Так почему же мы не убили Оренделя тем апрельским днем после первой его зимы в заточении? Почему мы не убили мальчишку, когда Раймунд задал этот вопрос? Мне достаточно было бы кивнуть головой. И я кивнула бы, не сомневайтесь, если бы это не противоречило моим изначальным намерениям. Я никогда не хотела вредить Оренделю, речь шла о том, чтобы причинить боль графине, а пока малец был жив, я не могла исполнить свое желание. Более того, графиня испытывала жгучую радость, читая письма, которые я писала ей от имени Оренделя. Она верила в то, что ее сыну живется прекрасно, и это делало ее счастливой. Я не могла написать ей правду, не навредив самой себе, а ложь была бальзамом для души моего заклятого врага. Я очутилась в ловушке, из которой меня освободила бы лишь смерть Оренделя, кто бы ни убил его – Раймунд или матушка-зима.
Так почему же я не кивнула? Потому что я уже увидела упрямство и горечь на лице Оренделя. И это навело меня на другие мысли. Я могла бы завоевать сердце этого мальчика, отнять его у графини и воспитать его так, как мне самой захочется. Я превратила бы его в свое подобие, и все это с одной только целью – показать графине, кем стал ее сын и насколько он ненавидит мать.
Этот новый план вдохновлял меня намного больше, чем старый, в первую очередь потому, что это причинит Клэр боль ужаснее, чем смерть Оренделя. Легче пережить утрату, если человек умер, чем если ты потерял его из-за ненависти в его сердце. Можно научиться жить со своим горем, но если ты знаешь, что тот, кого ты любишь, презирает тебя, то мысли об этом каждый день вновь и вновь приходят тебе в голову, они пронзают твое сердце, разрывают душу, они оставляют в тебе мучительную, а главное, незаживающую рану. Ничто в мире не утешит тебя, ничто не позволит простить себе величайшую ошибку в своей жизни, если именно эта ошибка и привела к тому, что ты сама разрушила то, что любишь. Взглянув в глаза Оренделя, я поняла, что мне удастся переделать его так, как я хочу. Конечно, мне пришлось заплатить за это высокую цену – моя месть откладывалась. Мне нужно было ждать. Скрепя сердце, я уплатила этот залог.

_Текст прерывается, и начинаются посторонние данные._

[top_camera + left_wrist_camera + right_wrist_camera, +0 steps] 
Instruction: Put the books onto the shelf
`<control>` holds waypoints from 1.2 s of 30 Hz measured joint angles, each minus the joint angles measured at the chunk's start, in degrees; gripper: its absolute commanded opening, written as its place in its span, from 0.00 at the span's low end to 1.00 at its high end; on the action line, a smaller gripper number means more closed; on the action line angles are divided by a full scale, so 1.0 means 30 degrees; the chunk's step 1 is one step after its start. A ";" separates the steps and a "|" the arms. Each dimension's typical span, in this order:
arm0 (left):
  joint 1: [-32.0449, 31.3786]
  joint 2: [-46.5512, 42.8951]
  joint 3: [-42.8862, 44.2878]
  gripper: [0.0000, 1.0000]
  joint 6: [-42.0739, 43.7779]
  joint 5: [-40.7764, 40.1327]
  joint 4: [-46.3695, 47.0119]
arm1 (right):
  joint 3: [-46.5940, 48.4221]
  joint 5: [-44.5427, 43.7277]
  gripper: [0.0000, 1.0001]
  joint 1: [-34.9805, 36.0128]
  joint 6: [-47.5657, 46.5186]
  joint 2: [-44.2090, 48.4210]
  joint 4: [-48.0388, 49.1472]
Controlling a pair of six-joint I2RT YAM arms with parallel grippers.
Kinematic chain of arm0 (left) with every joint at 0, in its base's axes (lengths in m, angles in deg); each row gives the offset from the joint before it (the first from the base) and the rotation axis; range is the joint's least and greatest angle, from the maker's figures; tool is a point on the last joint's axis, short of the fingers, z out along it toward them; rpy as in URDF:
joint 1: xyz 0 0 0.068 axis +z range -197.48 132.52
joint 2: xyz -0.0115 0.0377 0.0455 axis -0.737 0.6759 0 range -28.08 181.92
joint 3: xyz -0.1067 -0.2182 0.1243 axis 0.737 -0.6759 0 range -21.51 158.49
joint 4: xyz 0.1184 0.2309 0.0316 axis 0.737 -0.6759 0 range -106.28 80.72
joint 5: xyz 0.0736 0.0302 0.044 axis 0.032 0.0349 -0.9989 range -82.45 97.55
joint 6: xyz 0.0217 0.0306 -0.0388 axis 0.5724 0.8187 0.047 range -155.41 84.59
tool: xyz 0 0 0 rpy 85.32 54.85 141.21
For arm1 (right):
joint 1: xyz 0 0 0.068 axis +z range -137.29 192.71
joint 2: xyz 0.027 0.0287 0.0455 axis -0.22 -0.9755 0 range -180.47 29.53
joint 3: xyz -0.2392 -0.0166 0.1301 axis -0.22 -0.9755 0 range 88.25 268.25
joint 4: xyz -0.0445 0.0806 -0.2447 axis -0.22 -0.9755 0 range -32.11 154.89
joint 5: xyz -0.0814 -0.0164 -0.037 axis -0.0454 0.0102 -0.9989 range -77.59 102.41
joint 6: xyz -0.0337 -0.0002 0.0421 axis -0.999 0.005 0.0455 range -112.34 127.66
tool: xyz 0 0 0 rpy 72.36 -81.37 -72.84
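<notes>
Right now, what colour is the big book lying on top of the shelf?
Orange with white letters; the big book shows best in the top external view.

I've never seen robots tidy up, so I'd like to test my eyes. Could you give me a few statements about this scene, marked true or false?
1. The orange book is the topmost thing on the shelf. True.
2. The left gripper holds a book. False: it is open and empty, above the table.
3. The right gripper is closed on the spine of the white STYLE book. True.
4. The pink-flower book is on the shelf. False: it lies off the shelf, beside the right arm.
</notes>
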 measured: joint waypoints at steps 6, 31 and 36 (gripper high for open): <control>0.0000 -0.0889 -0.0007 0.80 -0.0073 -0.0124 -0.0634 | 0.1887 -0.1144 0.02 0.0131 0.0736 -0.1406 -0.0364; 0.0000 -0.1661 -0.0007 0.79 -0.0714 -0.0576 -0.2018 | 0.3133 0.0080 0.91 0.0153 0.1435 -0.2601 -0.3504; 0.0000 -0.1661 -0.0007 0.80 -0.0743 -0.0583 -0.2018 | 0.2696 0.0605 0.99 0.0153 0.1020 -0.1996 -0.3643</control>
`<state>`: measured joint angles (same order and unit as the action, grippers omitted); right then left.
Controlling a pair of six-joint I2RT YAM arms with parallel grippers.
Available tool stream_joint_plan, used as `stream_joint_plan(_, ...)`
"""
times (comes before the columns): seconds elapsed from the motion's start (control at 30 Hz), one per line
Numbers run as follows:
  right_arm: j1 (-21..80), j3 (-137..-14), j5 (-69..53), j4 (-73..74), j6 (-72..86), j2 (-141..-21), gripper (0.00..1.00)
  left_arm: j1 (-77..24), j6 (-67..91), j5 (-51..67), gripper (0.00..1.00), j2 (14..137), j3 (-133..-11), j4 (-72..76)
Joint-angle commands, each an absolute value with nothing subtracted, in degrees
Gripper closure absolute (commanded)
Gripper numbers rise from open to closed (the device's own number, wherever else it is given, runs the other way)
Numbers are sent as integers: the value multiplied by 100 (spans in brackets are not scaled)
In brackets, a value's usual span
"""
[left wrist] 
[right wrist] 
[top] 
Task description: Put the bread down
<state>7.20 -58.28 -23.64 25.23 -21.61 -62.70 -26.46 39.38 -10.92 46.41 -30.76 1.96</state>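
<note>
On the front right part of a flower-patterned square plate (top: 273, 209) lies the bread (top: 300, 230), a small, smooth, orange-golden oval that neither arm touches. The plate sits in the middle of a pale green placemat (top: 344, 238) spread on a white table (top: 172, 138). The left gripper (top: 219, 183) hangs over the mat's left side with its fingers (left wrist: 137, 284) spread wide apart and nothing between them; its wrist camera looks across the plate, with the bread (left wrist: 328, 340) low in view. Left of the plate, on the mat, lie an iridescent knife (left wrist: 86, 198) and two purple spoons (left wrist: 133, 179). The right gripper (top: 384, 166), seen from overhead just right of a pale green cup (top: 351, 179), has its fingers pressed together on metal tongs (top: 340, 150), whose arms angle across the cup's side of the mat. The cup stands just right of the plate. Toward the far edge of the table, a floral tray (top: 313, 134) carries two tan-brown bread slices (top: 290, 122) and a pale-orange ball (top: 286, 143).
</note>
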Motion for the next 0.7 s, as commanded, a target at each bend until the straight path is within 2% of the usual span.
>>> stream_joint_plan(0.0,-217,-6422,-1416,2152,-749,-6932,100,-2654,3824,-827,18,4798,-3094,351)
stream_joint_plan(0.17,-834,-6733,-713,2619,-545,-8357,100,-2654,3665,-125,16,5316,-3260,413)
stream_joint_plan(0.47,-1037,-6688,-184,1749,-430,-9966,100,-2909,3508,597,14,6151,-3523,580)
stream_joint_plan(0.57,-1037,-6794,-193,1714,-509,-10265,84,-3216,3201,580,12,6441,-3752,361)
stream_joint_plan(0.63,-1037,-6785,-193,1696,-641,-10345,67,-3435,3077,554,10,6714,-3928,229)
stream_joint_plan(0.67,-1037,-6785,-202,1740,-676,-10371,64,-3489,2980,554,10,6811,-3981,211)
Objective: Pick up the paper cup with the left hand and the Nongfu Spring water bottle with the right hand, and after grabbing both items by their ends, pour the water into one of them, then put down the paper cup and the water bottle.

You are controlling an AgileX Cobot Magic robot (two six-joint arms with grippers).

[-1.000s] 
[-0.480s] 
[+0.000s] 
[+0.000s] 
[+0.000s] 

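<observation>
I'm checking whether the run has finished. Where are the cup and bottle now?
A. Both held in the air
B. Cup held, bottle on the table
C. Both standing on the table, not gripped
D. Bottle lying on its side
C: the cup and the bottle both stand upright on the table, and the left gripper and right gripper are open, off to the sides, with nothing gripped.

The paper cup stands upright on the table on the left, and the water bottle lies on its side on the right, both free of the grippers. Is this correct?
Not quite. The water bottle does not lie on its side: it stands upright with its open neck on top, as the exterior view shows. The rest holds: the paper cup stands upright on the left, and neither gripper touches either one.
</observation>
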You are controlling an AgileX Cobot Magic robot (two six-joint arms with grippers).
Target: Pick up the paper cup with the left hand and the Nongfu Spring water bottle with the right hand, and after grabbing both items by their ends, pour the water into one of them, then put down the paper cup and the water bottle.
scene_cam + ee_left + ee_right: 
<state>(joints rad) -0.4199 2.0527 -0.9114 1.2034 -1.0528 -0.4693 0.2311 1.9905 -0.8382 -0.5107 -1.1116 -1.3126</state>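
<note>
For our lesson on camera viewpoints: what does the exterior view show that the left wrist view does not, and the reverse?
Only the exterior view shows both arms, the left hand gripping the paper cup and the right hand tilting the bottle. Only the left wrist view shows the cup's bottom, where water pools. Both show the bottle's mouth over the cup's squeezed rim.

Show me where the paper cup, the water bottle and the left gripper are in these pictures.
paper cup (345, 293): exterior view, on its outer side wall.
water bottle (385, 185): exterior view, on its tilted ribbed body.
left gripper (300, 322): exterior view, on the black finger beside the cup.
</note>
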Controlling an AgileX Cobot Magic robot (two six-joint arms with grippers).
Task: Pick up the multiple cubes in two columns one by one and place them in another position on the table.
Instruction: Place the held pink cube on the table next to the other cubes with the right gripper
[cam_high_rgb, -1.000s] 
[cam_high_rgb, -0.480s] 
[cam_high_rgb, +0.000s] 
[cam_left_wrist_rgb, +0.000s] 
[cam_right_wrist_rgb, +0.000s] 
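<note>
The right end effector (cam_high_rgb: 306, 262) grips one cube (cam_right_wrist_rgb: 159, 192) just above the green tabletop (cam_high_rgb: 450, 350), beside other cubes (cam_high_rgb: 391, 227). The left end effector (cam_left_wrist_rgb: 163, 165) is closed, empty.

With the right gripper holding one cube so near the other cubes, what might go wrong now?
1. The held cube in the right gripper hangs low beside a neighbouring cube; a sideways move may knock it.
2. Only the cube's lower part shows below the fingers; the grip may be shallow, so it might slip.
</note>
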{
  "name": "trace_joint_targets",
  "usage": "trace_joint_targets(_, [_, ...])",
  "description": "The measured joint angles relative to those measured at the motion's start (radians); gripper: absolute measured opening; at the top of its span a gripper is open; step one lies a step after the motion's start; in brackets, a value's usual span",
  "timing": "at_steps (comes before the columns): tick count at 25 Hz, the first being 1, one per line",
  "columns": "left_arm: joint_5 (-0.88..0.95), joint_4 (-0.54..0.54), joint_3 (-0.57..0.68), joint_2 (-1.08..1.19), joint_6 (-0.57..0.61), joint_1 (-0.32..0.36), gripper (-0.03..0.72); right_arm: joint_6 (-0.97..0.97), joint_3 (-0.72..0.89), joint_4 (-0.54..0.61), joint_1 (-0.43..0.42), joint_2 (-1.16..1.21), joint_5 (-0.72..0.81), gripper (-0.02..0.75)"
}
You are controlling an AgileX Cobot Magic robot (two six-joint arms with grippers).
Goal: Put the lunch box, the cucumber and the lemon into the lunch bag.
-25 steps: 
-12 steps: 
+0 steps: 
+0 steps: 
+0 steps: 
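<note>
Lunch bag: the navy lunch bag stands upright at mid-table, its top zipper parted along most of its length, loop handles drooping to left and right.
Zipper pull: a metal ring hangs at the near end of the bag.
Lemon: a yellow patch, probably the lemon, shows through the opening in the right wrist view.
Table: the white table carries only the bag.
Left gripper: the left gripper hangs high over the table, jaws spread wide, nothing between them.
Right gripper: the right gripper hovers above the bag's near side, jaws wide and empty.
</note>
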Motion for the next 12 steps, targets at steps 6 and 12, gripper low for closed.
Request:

После того апрельского вечера шесть с половиной лет назад я начала заботиться об Оренделе, я изображала добрую кормилицу, я подливала ему чистого вина правды, отравленного ядом с моей кухни. Я изменила свое мнение по поводу писем от его матери и стала передавать Оренделю послания от графини, вот только выходили эти послания из-под моего пера. Орендель жаловался на то, что живет в невыносимых условиях, а «графиня» отвечала ему, что не следует капризничать, ведь она, в конце концов, спасла его от войны. Орендель писал, что предпочел бы уйти в монастырь, а не жить в курятнике, а «графиня» отвечала, мол, ей важно было преподать урок этому самовлюбленному тирану, его отцу, что не всегда можно добиться своего.